EXPD is showing relative strength. The stock is up +8% in 2015 versus an S&P 500 that is virtually flat (-0.3%). Meanwhile the Dow Jones Transportation Average is down -2%.

EXPD is part of the services sector. According to the company, "Expeditors is a global logistics company headquartered in Seattle, Washington. The company employs trained professionals in 186 full-service offices and numerous satellite locations located on six continents linked into a seamless worldwide network through an integrated information management system. Services include the consolidation or forwarding of air and ocean freight, customs brokerage, vendor consolidation, cargo insurance, domestic time-definite transportation services, purchase order management, warehousing and distribution and customized logistics solutions."

The first half of 2014 was forgettable. EXPD delivered mediocre results with earnings a penny above or below estimates and revenues in-line with expectations. Business improved in the second half of last year. EXPD beat earnings estimates by four cents in the third quarter and by two cents in the fourth quarter. Revenues were up almost +11% in Q3 2014 and up +8.8% in the fourth quarter. Both were above Wall Street estimates.

Bradley Powell, Senior Vice President and CFO commented on the fourth quarter, "During the 2014 fourth quarter we saw strong year-over-year increases in both air and ocean freight volumes. Despite the 10 basis point reduction in overall net revenue margin, airfreight and ocean freight net revenues both managed double digit increases, up 10% and 11%, respectively, as overall net revenue increased 9%."

EXPD has been relatively resistant to any profit taking during the market's decline in March. I'm partially tempted to buy calls here at current levels. However, I'm not convinced the market sell-off is over. Therefore I'd rather use the market's weakness to our advantage. Broken resistance near $46.00 should be support for EXPD. We'll list a buy-the-dip entry point at $46.25 with a stop loss at $43.75.

Buy-the-dip: Buy calls if EXPD dips to $46.25

BUY the 2016 Jan $50 call (EXPD160115C50) current ask $2.85

Option Format: symbol-year-month-day-call-strike

Chart of EXPD:

Originally listed on the Watch List: 03/15/15


Active Watch List Candidates:



Akamai Technology - AKAM - close: 70.81

Comments:
03/15/15: The S&P 500 just produced its third weekly decline in a row so I'm not giving up on a buy-the-dip entry for AKAM yet. However, investors might want to consider a close above $72.00 as an alternative entry point to launch bullish positions (we would need to adjust our option strike and stop loss).

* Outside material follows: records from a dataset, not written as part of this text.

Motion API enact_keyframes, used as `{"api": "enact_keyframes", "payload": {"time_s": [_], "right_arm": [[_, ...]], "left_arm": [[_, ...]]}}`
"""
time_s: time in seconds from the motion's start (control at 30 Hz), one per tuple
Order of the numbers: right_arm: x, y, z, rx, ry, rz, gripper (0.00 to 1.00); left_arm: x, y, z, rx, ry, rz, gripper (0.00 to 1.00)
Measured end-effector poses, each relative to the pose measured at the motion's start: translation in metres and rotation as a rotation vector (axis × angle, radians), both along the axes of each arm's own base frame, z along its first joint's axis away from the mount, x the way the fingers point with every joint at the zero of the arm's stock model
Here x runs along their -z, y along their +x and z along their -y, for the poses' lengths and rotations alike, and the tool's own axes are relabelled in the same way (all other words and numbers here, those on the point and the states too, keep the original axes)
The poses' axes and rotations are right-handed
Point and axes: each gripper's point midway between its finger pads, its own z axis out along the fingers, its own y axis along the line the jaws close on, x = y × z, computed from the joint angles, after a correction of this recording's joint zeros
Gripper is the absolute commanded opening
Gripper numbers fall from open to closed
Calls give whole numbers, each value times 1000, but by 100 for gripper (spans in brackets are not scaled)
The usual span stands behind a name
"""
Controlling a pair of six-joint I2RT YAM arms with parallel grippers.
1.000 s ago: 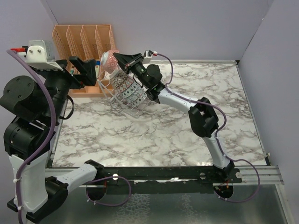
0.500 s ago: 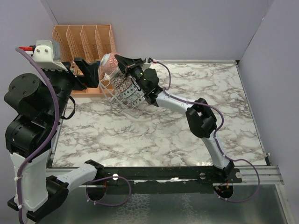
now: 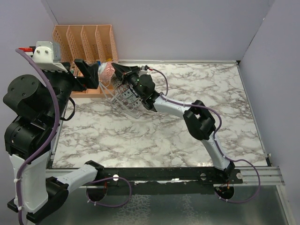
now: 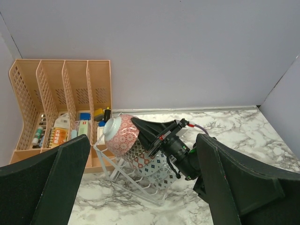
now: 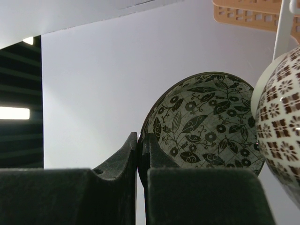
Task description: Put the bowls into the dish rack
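Observation:
My right gripper (image 3: pixel 121 71) is shut on the rim of the grey-black bowl (image 5: pixel 206 122), one finger inside it and one outside (image 5: pixel 142 140). It holds the bowl at the upper end of the dish rack (image 3: pixel 127 101), which stands tilted on the marble next to the organiser. A red-pink bowl (image 4: pixel 119 136) sits at the rack's top end, with several patterned bowls (image 4: pixel 157 164) in a row below it. A beige-brown bowl (image 5: pixel 281 117) is just right of the held bowl. My left gripper (image 3: pixel 89 75) hangs open and empty above the rack's left end (image 4: pixel 143 140).
The orange perforated desk organiser (image 3: pixel 84 37) with small items stands against the back wall, touching or nearly touching the rack's upper end. Walls close the back and both sides. Marble table (image 3: pixel 197 136) stretches to the right and front.
My right gripper has moved down and left with the grey-black bowl, closer into the rack's top end. The red-pink bowl has shifted slightly with it. The left arm has barely moved.

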Motion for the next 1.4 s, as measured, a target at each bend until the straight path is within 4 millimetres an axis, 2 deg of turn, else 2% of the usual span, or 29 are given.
{"api": "enact_keyframes", "payload": {"time_s": [0.23, 0.73, 0.87, 0.93, 1.0, 1.17, 1.33, 1.4], "right_arm": [[15, 6, 3, 23, -22, -29, 1], [25, 23, 12, 44, -7, -50, 1], [39, 38, 14, 59, -18, -57, 1], [51, 43, 12, 50, -25, -72, 1], [53, 42, 11, 39, -21, -78, 1], [53, 42, 11, 36, -17, -82, 13], [60, 40, 12, 32, -25, -99, 32], [57, 39, 13, 31, -25, -100, 34]], "left_arm": [[0, 0, 0, -1, 9, 2, 99], [1, 3, 0, -1, 22, -2, 99], [2, 3, 1, -1, 23, -3, 99], [2, 3, 1, -1, 23, -3, 99], [2, 3, 1, -1, 23, -3, 99], [2, 3, 1, -1, 23, -4, 99], [2, 4, 1, -1, 24, -6, 99], [3, 5, 1, -1, 24, -7, 99]]}}
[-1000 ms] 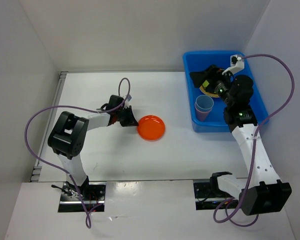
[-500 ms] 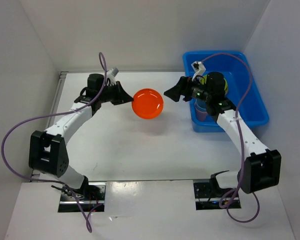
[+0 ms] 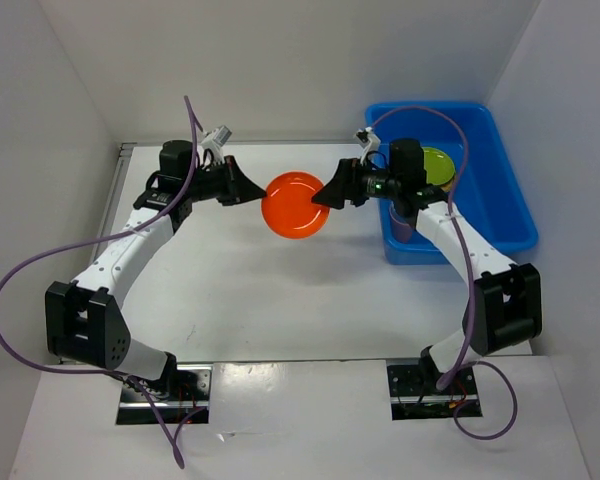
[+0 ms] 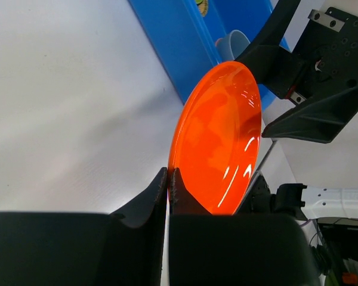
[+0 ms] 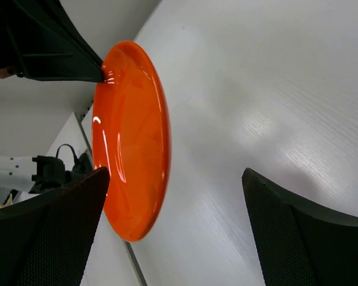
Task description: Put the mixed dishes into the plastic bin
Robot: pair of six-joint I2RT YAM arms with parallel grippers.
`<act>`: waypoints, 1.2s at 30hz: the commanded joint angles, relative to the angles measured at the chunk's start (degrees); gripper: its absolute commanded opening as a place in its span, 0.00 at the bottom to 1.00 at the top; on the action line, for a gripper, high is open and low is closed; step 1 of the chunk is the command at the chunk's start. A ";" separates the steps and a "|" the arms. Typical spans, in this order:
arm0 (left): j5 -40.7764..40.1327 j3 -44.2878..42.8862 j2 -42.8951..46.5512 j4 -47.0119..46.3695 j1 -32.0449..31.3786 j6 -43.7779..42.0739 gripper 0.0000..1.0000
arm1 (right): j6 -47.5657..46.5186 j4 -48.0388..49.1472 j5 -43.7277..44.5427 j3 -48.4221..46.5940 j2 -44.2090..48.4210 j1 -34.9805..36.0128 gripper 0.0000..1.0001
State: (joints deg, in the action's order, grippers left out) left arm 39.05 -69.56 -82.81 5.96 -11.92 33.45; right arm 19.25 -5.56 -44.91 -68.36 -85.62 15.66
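Orange plate (image 3: 294, 205) was held up off the table (image 3: 240, 290), roughly mid-workspace between the two arms and left of the plastic bin (image 3: 488, 205), not inside it. Left gripper (image 3: 248, 190) was clamped tight on the plate's left rim; in the left wrist view its fingers (image 4: 158, 190) were pressed together with the thin orange edge (image 4: 218, 137) pinched at the tips, and the plate stood tilted up on edge. Right gripper (image 3: 325, 192) reached in from the bin side with its jaws spread wide, right at the plate's right edge. In the right wrist view the two fingers stood far apart, one (image 5: 53, 232) low on the left and the other on the right, with the plate (image 5: 131, 137) ahead of the left one and bare table in the gap. Whether the right fingers touched the plate could not be told. The left arm's dark fingertip met the plate's far rim in that view. The bin sat at the table's far right corner, with a lime green plate (image 3: 440, 163) lying inside near the back. A blue cup (image 4: 234, 43) showed inside the bin's near wall (image 4: 173, 36) in the left wrist view; the right arm covered most of that spot from above. Other dishes in the bin were hidden by the arm.
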 commanded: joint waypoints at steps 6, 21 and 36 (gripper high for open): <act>4.19 -1.54 0.54 -3.67 -0.82 1.09 0.00 | -1.67 0.82 -3.52 -3.89 -5.95 4.55 0.66; -4.76 -2.95 -0.78 5.11 0.32 -4.88 0.73 | 0.96 -2.61 6.83 -9.77 -4.03 2.46 0.00; -8.21 3.46 -2.52 2.75 5.59 -4.36 1.00 | 30.31 13.73 34.34 -2.05 6.62 -25.14 0.00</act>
State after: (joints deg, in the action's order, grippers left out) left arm 29.32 -67.90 -82.61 10.44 -6.22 29.93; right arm 38.52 0.47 -17.45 -73.73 -78.04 -5.98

Earlier Comments: March 8, 2015:
If you surf the Internet then you're probably seeing content delivered by AKAM's technology. They help customers speed up online content and have a fast-growing security business.

The company is part of the technology sector. They provide cloud services for delivering content across the Internet. Customers include 47% of the Global 500 companies.

AKAM describes itself as "the global leader in Content Delivery Network (CDN) services, Akamai makes the Internet fast, reliable and secure for its customers. The company's advanced web performance, mobile performance, cloud security and media delivery solutions are revolutionizing how businesses optimize consumer, enterprise and entertainment experiences for any device, anywhere."

Last year was a strong one for earnings and revenue growth. AKAM beat Wall Street estimates on both the top and bottom line the past four quarters in a row. They raised guidance twice. AKAM's average revenue growth last year was +24.5%. Their most recent report was on February 10th where AKAM delivered a profit and revenue number above expectations. Several analyst firms raised their price target on AKAM following its Q4 results.

Management hosted an investor day in late February. They expect sales growth to be in the high teens for 2015. They forecasting sales to hit $5 billion by 2020 compared to about $2 billion in 2014. AKAM reported that their cyber security business is surging with +191% growth last year.

This week AKAM disclosed in their 10-K filing that they were conducting an internal probe into their sales practices in a foreign country. They didn't say which country. This is a potential risk if the U.S. government decides to do their own investigation but the stock didn't really react that much to the news.

It is worth noting that there has been some speculation that AKAM is a buyout target. One analyst suggested that Amazon.com (AMZN) could be a suitor.

After a big rally in February the upward momentum in AKAM has stalled. Shares look like they could see a correction lower. If that occurs then prior resistance near $65.00 should be significant support. We want to be ready to take advantage of the weakness.

Tonight I'm suggesting a buy-the-dip trigger to buy calls if AKAM dips to $65.25. We'll start this trade with a stop at $59.75.

Buy-the-dip trigger @ $65.25
Start with a stop at $59.75

BUY the 2016 Jan $75 call (AKAM160115C75)

Option Format: symbol-year-month-day-call-strike

Originally listed on the Watch List: 03/08/15


Ambarella, Inc. AMBA - close: 68.44

Comments:
03/15/15: We were expecting traders to buy the dip but we wanted to see a dip near $60.00 first. AMBA did not show any weakness with shares up four out of the last five days and now up four weeks in a row.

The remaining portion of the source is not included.